> _Exercise_: Please copy each line of the listing below in which the word "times" appears.

> _Collected material_:
☆ ☆ ☆ ☆ ☆ ☆ ☆

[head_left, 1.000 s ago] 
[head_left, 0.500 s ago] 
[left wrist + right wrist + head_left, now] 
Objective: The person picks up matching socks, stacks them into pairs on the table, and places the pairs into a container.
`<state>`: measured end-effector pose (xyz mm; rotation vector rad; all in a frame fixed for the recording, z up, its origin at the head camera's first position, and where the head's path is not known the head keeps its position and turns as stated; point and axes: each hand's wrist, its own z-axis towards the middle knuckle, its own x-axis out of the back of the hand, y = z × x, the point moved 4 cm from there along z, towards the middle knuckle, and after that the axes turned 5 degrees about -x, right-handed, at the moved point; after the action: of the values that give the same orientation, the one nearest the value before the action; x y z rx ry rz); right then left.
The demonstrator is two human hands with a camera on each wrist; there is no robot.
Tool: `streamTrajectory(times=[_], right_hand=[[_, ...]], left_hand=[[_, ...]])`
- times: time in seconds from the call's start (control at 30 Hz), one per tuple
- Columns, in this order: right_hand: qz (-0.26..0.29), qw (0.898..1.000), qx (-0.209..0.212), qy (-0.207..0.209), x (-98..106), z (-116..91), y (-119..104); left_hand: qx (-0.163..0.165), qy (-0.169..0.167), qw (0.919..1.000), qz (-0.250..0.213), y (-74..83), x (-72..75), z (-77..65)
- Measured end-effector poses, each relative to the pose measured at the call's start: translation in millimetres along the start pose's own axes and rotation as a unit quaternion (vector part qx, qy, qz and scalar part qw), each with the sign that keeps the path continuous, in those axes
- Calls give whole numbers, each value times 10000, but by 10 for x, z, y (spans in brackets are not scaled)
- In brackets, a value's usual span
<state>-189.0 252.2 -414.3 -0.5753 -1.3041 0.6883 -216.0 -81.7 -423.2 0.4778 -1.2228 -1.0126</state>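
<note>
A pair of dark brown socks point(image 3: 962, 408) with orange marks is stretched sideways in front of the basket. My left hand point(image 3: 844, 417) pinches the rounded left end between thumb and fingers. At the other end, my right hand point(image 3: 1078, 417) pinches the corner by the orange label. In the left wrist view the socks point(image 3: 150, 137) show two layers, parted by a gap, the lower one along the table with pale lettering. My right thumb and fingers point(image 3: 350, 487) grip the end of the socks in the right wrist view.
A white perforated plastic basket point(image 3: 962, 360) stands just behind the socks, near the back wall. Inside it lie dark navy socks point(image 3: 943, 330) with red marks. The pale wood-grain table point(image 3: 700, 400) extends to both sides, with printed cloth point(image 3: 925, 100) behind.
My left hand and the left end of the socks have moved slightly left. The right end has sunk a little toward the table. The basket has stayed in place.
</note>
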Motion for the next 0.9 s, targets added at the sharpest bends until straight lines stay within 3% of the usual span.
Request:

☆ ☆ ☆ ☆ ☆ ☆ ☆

> _Solution for this exercise_:
Tool: `streamTrajectory(times=[_], right_hand=[[_, ...]], left_hand=[[_, ...]])`
- times: time in seconds from the call's start (control at 30 Hz), one per tuple
- Calls give whole numbers, each value times 10000, but by 10 for x, z, y (spans in brackets are not scaled)

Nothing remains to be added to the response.